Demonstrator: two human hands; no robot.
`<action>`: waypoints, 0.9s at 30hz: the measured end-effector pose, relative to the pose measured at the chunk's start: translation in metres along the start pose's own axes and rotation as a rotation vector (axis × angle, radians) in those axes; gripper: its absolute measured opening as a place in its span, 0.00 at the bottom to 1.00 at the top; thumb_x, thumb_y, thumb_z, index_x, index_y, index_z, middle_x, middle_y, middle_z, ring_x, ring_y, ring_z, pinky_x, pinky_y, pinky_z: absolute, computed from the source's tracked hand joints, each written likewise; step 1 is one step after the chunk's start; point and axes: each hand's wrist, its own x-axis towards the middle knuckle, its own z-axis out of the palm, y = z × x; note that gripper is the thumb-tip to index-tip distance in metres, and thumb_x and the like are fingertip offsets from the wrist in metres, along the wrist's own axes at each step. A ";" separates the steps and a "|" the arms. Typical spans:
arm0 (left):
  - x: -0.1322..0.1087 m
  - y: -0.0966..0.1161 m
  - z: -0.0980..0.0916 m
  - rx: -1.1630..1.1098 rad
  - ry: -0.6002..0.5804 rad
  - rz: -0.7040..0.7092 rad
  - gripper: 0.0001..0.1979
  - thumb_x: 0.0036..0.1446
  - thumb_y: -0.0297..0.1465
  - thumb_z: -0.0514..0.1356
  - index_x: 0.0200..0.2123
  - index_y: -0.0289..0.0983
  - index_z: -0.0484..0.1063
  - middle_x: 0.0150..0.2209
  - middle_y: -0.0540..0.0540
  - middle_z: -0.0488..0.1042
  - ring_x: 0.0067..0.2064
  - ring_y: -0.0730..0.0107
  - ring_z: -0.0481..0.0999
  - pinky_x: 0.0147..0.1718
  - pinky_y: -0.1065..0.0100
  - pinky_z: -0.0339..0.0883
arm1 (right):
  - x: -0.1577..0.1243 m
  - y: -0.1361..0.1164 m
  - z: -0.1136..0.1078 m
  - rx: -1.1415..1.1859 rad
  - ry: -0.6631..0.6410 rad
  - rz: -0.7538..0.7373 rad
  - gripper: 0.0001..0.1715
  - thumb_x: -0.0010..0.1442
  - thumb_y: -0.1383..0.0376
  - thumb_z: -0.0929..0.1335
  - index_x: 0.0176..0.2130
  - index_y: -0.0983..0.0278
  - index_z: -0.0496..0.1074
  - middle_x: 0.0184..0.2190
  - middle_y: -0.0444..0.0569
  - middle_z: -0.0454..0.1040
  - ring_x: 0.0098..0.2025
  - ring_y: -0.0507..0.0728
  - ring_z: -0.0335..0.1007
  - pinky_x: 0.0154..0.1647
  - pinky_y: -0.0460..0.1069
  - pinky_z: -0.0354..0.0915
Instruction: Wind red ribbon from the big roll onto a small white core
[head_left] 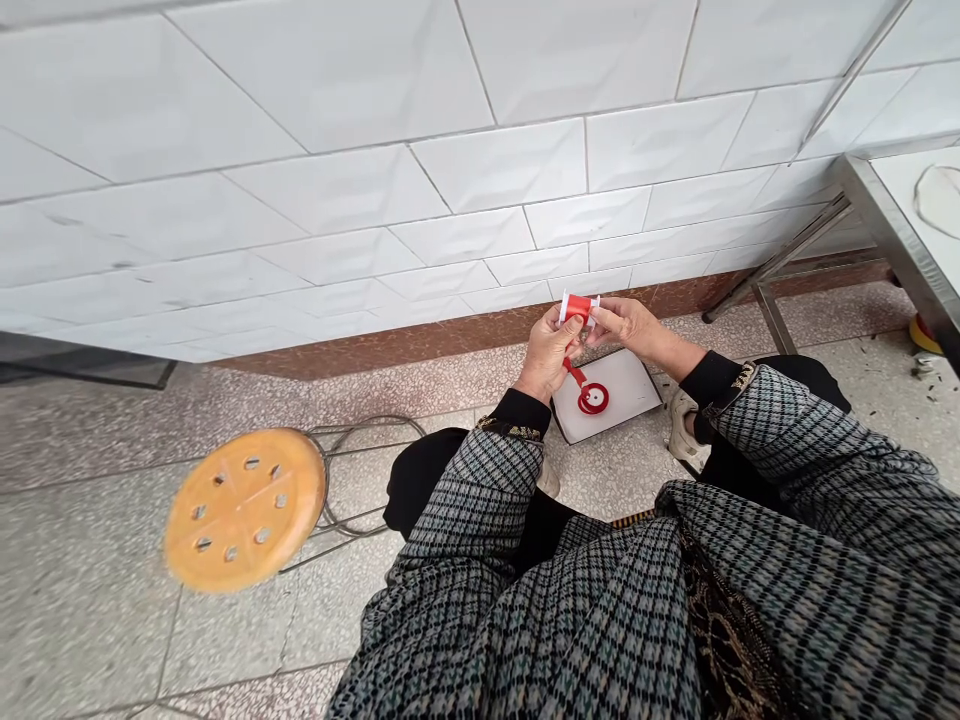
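Two sleeves, apparently one held spool

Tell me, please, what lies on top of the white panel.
On the panel, a red ribbon roll appears to rest; the left hand covers the panel's upper-left corner, which cannot be seen.

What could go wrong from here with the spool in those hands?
1. The spool is held up between the left hand and the right hand; if the grip loosens, it might drop.
2. A red strip runs from below the left hand to a red roll; a sharp pull could tug or tangle it.
3. A shoe is close to the white board and could knock it if shifted.
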 end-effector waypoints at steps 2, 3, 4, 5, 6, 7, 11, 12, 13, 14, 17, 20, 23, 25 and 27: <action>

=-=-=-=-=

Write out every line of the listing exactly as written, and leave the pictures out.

Demonstrator: two human hands; no robot.
`<action>`: waypoints, 0.9s at 30hz: the measured end-effector pose, relative to the pose measured at the chunk's start: translation in metres along the start pose's own axes and rotation as a rotation vector (axis × angle, radians) in those axes; gripper: its absolute measured opening as a place in its span, 0.00 at the bottom to 1.00 at the top; thumb_x, thumb_y, thumb_z, index_x, index_y, index_z, middle_x, middle_y, middle_z, ring_x, ring_y, ring_z, pinky_x, pinky_y, pinky_z: absolute, computed from the source's tracked hand joints, each written likewise; step 1 is one step after the chunk's start; point and axes: each hand's wrist, its own x-axis towards the middle knuckle, its own z-axis out of the palm, y = z × x; note that gripper is the thumb-tip to index-tip distance in metres, and thumb_x and the like are fingertip offsets from the wrist in metres, along the wrist's own axes at each step. A ";" separates the steps and a "|" the arms. Typical spans:
arm0 (left):
  - x: -0.1322..0.1087 m
  - y: -0.0966..0.1161 m
  - z: -0.0980..0.0916 m
  - rx: -1.1630..1.1098 rad
  - ry: -0.6002..0.5804 rad
  - rz: -0.7040..0.7092 rad
  - gripper: 0.0001..0.1979
  - thumb_x: 0.0036..0.1446
  - thumb_y: -0.0297..0.1465
  - thumb_z: -0.0514..0.1356
  - index_x: 0.0200..0.2123
  - index_y: -0.0289..0.0983
  - index_z: -0.0484..0.1063
  - middle_x: 0.0150..0.2209
  - middle_y: -0.0540..0.0540
  - middle_z: -0.0488..0.1042
  - ring_x: 0.0067..0.2064
  - ring_y: -0.0730..0.0107
  - ring_z: -0.0481..0.0999
  - pinky_x: 0.0147..0.1718
  - pinky_y: -0.1065..0.0100
  - pinky_z: -0.0339..0.0883
arm1 (right):
  - x: -0.1577..0.1243 m
  - y: -0.1361..0.1164 m
  - z: -0.1136..0.1078 m
  - rx: -1.1415..1.1859 rad
  - ry: -0.6631..0.6410 rad
  - rz: -0.7538..0.7373 rad
  - gripper: 0.0001..0.1715
  - thumb_x: -0.0010..0.1442
  - thumb_y: -0.1383..0.0376
  - thumb_z: -0.0929..0.1335
  - index_x: 0.0176..0.2130
  - index_y: -0.0983..0.0278
  - index_z: -0.0496..0.1074
  - middle_x: 0.0184..0.2190
  - middle_y: -0.0444..0.0569
  - middle_z: -0.0454..0.1040
  - ring_x: 0.0098..0.2025
  - ring_y: -0.0507..0.0728
  - ring_z: -0.0335..0.1007
  - pinky_x: 0.0154..0.1647
  - pinky_y: -0.0460..0.1069
  - pinky_z: -0.0354..0.0915
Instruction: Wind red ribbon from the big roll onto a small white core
[head_left] 
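Two sleeves, apparently one held spool

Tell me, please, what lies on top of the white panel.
On the panel, a red ribbon roll appears to rest; the left hand covers the panel's upper-left corner, which cannot be seen.

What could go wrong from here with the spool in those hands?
1. The spool is held up between the left hand and the right hand; if the grip loosens, it might drop.
2. A red strip runs from below the left hand to a red roll; a sharp pull could tug or tangle it.
3. A shoe is close to the white board and could knock it if shifted.
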 end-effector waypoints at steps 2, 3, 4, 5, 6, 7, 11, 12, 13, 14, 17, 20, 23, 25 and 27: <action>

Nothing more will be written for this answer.